The whole of the material needs to be repeated exactly, line for line.

***** Data shown

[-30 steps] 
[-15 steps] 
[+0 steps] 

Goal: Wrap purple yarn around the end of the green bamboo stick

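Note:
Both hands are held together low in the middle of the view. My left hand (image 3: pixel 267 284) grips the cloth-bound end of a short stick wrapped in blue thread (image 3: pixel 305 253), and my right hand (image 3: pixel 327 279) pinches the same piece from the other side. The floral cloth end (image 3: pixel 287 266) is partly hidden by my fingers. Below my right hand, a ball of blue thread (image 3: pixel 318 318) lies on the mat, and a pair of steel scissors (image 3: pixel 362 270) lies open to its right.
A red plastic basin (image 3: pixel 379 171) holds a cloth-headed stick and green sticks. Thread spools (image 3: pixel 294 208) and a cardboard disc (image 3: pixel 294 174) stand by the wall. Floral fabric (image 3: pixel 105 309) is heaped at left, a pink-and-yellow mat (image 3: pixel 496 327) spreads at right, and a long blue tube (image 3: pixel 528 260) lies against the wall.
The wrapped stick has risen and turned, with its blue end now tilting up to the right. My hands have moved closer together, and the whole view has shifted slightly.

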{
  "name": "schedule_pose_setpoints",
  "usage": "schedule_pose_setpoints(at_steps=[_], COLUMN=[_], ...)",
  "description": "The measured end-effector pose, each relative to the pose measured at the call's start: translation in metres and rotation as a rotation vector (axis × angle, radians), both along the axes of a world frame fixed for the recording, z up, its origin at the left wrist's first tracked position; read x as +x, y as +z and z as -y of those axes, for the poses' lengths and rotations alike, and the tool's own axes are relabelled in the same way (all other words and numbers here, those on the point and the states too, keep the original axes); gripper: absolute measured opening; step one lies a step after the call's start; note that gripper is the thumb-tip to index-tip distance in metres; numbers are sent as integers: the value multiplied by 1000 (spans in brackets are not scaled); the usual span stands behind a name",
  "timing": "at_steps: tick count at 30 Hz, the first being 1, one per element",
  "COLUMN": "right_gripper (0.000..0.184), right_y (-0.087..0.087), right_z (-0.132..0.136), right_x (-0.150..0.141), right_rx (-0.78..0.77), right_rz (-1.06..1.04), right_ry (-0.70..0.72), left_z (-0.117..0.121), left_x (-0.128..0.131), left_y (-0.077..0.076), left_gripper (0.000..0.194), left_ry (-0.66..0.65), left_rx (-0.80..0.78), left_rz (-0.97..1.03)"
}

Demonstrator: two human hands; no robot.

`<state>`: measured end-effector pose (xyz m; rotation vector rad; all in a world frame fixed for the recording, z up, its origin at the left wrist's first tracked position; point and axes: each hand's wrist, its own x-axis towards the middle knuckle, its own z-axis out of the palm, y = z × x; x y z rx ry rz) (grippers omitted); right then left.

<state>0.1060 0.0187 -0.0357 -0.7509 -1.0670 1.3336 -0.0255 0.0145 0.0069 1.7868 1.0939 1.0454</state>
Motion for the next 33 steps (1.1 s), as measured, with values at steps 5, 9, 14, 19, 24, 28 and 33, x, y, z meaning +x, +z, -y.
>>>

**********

- Solution for this task:
[-30 steps] 
[-15 steps] 
[+0 steps] 

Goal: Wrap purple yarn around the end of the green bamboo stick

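Note:
Both hands are held together low in the middle of the view. My left hand (image 3: pixel 267 284) grips the cloth-bound end of a short stick wrapped in blue thread (image 3: pixel 305 253), and my right hand (image 3: pixel 327 279) pinches the same piece from the other side. The floral cloth end (image 3: pixel 287 266) is partly hidden by my fingers. Below my right hand, a ball of blue thread (image 3: pixel 318 318) lies on the mat, and a pair of steel scissors (image 3: pixel 362 270) lies open to its right.
A red plastic basin (image 3: pixel 379 171) holds a cloth-headed stick and green sticks. Thread spools (image 3: pixel 294 208) and a cardboard disc (image 3: pixel 294 174) stand by the wall. Floral fabric (image 3: pixel 105 309) is heaped at left, a pink-and-yellow mat (image 3: pixel 496 327) spreads at right, and a long blue tube (image 3: pixel 528 260) lies against the wall.
The wrapped stick has risen and turned, with its blue end now tilting up to the right. My hands have moved closer together, and the whole view has shifted slightly.
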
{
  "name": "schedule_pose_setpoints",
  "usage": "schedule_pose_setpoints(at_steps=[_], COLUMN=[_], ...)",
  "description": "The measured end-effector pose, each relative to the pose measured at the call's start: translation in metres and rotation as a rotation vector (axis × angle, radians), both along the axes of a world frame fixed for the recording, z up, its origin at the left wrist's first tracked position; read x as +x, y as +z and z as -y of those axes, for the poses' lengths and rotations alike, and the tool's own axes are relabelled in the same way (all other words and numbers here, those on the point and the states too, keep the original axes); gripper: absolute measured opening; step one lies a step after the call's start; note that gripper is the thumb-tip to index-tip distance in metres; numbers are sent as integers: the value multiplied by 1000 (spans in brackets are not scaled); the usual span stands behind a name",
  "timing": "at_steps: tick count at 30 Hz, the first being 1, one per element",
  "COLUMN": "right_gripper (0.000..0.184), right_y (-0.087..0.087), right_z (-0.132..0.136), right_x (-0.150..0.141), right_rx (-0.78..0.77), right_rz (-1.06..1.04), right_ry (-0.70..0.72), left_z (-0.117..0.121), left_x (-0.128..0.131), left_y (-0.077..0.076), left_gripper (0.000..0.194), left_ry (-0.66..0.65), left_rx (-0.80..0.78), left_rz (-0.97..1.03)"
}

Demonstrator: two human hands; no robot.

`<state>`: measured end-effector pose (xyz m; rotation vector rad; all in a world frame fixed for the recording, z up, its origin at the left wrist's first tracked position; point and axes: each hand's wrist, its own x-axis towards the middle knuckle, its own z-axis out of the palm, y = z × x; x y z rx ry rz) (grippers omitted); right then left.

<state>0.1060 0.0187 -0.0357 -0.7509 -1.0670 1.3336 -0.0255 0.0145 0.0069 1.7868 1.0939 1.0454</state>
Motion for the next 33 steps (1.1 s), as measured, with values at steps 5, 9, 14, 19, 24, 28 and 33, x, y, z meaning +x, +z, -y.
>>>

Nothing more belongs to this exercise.